Word for word, reproduce each line of the data below, omitting every image.

## [Data extract]
%%

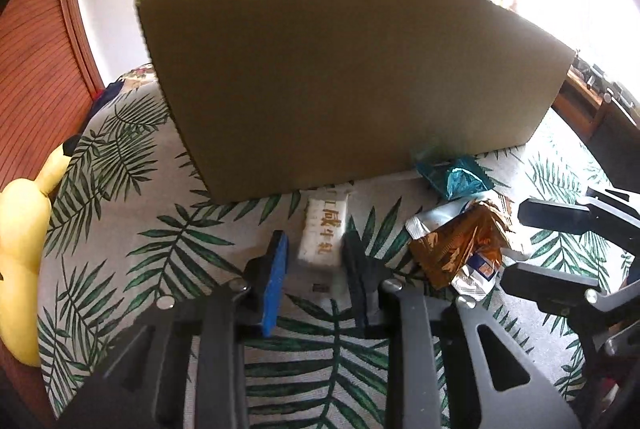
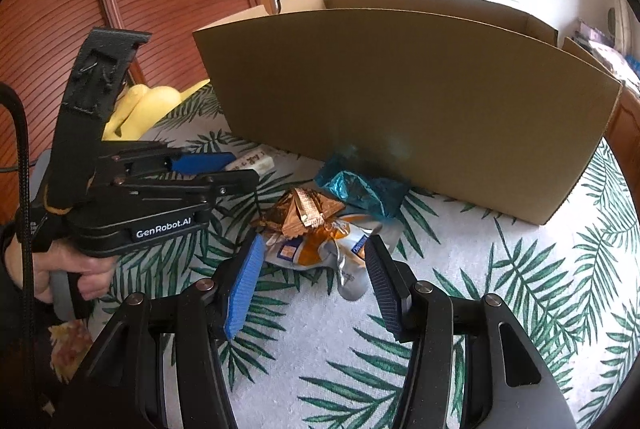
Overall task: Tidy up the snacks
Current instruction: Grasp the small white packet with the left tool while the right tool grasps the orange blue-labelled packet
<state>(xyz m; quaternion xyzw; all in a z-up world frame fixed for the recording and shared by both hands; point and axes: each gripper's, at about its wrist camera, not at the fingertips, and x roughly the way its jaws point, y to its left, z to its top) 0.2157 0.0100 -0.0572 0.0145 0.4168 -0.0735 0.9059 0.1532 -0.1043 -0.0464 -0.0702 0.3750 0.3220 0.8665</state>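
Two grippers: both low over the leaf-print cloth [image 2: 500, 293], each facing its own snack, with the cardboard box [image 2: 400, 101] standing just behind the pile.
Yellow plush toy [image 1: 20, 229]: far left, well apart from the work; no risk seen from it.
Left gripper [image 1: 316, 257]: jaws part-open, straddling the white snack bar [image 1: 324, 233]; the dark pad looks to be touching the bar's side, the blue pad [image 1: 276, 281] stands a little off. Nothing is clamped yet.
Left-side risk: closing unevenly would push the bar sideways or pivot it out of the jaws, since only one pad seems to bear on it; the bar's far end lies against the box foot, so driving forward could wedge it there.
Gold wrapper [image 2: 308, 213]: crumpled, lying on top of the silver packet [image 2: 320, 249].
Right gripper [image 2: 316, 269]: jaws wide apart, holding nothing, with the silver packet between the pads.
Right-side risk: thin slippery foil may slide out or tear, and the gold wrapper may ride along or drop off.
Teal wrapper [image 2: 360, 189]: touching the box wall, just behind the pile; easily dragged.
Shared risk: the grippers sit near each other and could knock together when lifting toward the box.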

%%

## [Exercise response]
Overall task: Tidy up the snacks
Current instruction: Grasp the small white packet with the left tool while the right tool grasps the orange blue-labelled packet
<state>(xyz m; quaternion xyzw; all in a z-up world frame fixed for the recording and shared by both hands; point and axes: each gripper's, at about its wrist camera, not at the fingertips, and x roughly the way its jaws point, y to its left, z to its top) 0.2157 0.0100 -0.0572 0.0145 0.4168 -0.0735 0.9059 0.1532 -0.1043 -0.0464 -0.0702 0.3750 0.3220 0.8665</state>
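Two grippers: both low over the leaf-print cloth [image 2: 500, 293], each facing its own snack, with the cardboard box [image 2: 400, 101] standing just behind the pile.
Yellow plush toy [image 1: 20, 229]: far left, well apart from the work; no risk seen from it.
Left gripper [image 1: 316, 257]: jaws part-open, straddling the white snack bar [image 1: 324, 233]; the dark pad looks to be touching the bar's side, the blue pad [image 1: 276, 281] stands a little off. Nothing is clamped yet.
Left-side risk: closing unevenly would push the bar sideways or pivot it out of the jaws, since only one pad seems to bear on it; the bar's far end lies against the box foot, so driving forward could wedge it there.
Gold wrapper [image 2: 308, 213]: crumpled, lying on top of the silver packet [image 2: 320, 249].
Right gripper [image 2: 316, 269]: jaws wide apart, holding nothing, with the silver packet between the pads.
Right-side risk: thin slippery foil may slide out or tear, and the gold wrapper may ride along or drop off.
Teal wrapper [image 2: 360, 189]: touching the box wall, just behind the pile; easily dragged.
Shared risk: the grippers sit near each other and could knock together when lifting toward the box.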

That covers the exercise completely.